### Problem description:
Copy exactly, from the beginning of the material below, every line up to and including the one holding "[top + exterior", with the pictures left out.

● ● ●

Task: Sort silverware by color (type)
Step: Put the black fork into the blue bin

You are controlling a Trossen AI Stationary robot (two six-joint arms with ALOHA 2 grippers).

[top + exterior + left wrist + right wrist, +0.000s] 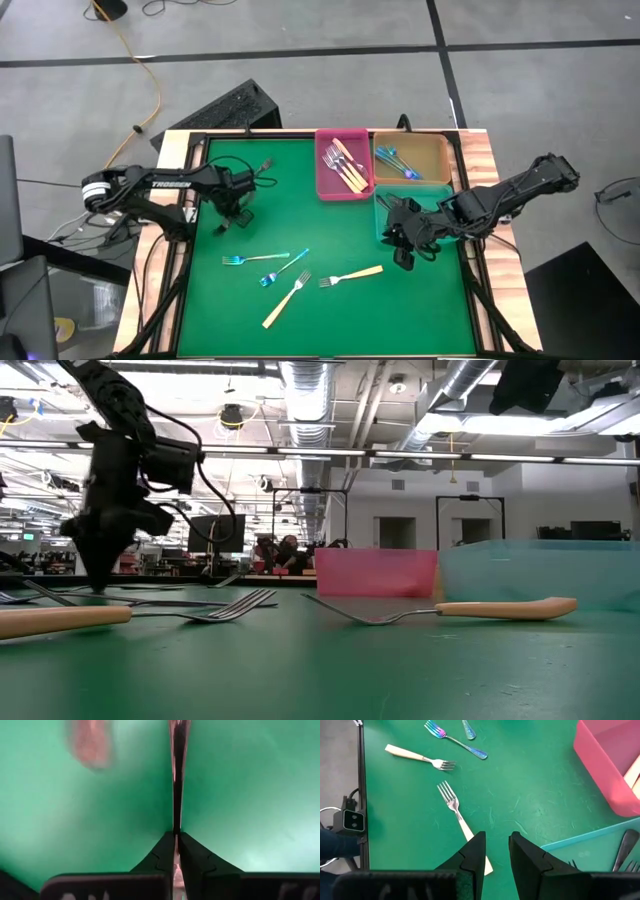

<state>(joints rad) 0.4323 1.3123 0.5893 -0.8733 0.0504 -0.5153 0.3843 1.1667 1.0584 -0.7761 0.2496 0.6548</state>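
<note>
My left gripper [237,213] [176,836] stands fingers-down on the left part of the green mat [330,230], shut on a slim dark fork [177,780]. My right gripper [404,252] [496,840] hovers open at the near edge of the teal bin [385,215], above the handle of a tan-handled fork [457,815]. Two blue forks [250,259] [285,268] and two tan-handled forks [287,298] [352,275] lie flat on the mat's near half. My left gripper pinches the dark fork's slim shaft [176,822] between its two fingertips, which lie in line with it. In the low view the fingers [100,582] point down to the mat. I cannot tell whether the fork is lifted clear.
A pink bin [322,170] holds tan-handled forks, a tan bin [440,150] holds blue forks, and the teal bin holds dark forks [626,847]. All three sit at the mat's far right. A small dark thing [264,165] lies near the far left. The mat's middle is bare.
</note>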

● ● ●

### Task response:
Task: Sort silverware by color (type)
Step: Put the black fork into the blue bin

You are controlling a Trossen AI Stationary robot (two six-joint arms with ALOHA 2 grippers).

[top + exterior + left wrist + right wrist, +0.000s] 

There is no more output to give.